相手の立場に立って考える。というのは、ちょっと意識すれば出来そうな気もするけれど、そうはいかない。例えば、小売業などで「お客様の立場に立って」という言葉がよく聞かれる。そうすると、「もし自分が客として来店したら」と考えることが多いようだ。あくまでも、ぼくが現場で観察してきた限りだけど、そうした傾向があるように感じる。
これが大問題だとは言わないけれど、ちょっと物足りないのじゃないだろうか。上記の例ならば、販売員が「私の感覚」を持ち込んだままお客様になったつもりになるということが起きやすい。ちょっと極端に言ってしまえば「商品知識がある」状態のままということも有りうる。さすがに専門職でそれはないかもしれないけれど、人それぞれに人生があって、それぞれの背景によって価値観があることを考慮していないということはよくある。
当然だけれど、他人の人生なんかは知りようがない。だから、他人の価値観を知ることはできない。ただ、想像することは出来るし、寄り添おうとか、知ろうという態度でのぞむことは出来ると思う。と考えるのは、小売業や営業職を経験した私だからなのだろうか。
この人ちょっと変わっているな。と感じたことは一度くらいあるだろう。で、そういうときは「変わっているのはぼくの方かもしれない」と思うように努力している。出来ないことも多いけれど、意識はしているつもりだ。
読書はいいよ。と思うのは、こういうことからも感じるのだ。勉強することで知識を得られるのはその通りなのだけれど、それ以上に「いろんな視点や価値観」にふれることが出来るから。小説でもいいし、歴史でもいいし、何でも良いのだけれど、それまでの自分には想像もできなかった思考をする人を登場することが有る。そんな発想があるんだってね。で、どうしてそういう発想になったのかは、背景を知るとぼんやり見えてくる。たぶん、たべものラジオの中で登場した人物たちにもいたし、社会現象として出現したことも有ると思うんだ。時代背景を考えると、そうなるかもね。くらいのことは見えてくる。
ある時、地元ビジネスマンの勉強会で、報徳思想を学び直そうということになった。専門家の講話を聞くこともしたけれど、その前に映画鑑賞をしようということに。ライトなところから入って、徐々に深めていこうという流れ。鑑賞する映画はもちろん二宮金次郎。

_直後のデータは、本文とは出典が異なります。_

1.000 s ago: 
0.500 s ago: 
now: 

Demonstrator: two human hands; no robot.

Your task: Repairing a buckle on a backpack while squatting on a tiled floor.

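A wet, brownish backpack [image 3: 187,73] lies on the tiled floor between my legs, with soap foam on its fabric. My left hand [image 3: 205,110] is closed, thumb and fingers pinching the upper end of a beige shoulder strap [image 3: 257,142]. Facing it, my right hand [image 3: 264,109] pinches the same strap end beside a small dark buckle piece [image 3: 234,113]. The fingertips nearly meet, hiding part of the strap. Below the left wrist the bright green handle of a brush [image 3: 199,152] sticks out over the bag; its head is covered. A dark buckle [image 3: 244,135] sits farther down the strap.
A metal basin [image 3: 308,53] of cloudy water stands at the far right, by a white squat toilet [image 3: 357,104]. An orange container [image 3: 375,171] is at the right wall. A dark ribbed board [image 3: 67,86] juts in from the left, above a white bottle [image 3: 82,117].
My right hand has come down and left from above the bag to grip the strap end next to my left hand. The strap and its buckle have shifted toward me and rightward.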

研修を主催するチームで、事前に映画を見た。クイズを作ったり、時代背景などの補足情報を作ったりするためだ。5〜6人で鑑賞したのだけれど、これがなんともおもしろかった。ある人は村人の心情の動きに注目し、ある人は全体の流れに注目した。金次郎の生い立ちに意識が向いた人もいれば、農村復興の手法が現代にどう活かせるかを考えた人もいた。なかには、映画のカット割りに注目して、監督や脚本家が報徳思想のなにを伝えようとしたかについて考えた人もいた。
そんな違いを、ぼくらは純粋に面白がった。「その視点はなかったなあ。」とか「そこは見落としていた」とか。違う視点があることを面白がれると、話は膨らむし、思考は深まっていくという感覚があった。こういう感覚は、接客やマーケティングにも通じるところがあるように思う。
たべものラジオでは、なるべくフラットに事象を伝えようとは思っている。けれども、かなり強くぼくらの視点が組み込まれているはずだ。最近はそれでいいと思っている。フラットな事象とともに、他の誰かの視点が入ってくることで、同意する人もいれば違った意見を持つ人がいる。意識していなかったことが、意識されるようになる。なんてこともあると思うのだ。
今日も読んでいただきありがとうございます。これね。言葉で伝えないとわからない部分もあるんだけど、言葉だけで理解しちゃうと難しくなっちゃうんだよね。相手の立場を汲み取ったあとのアウトプットは言葉だけじゃなくて、行動だからさ。その行動が相手に伝わる。だから、自分の意識と行動を把握しなくちゃいけないんだよね。というようなことを、かなり前に研修で話したということを思い出した。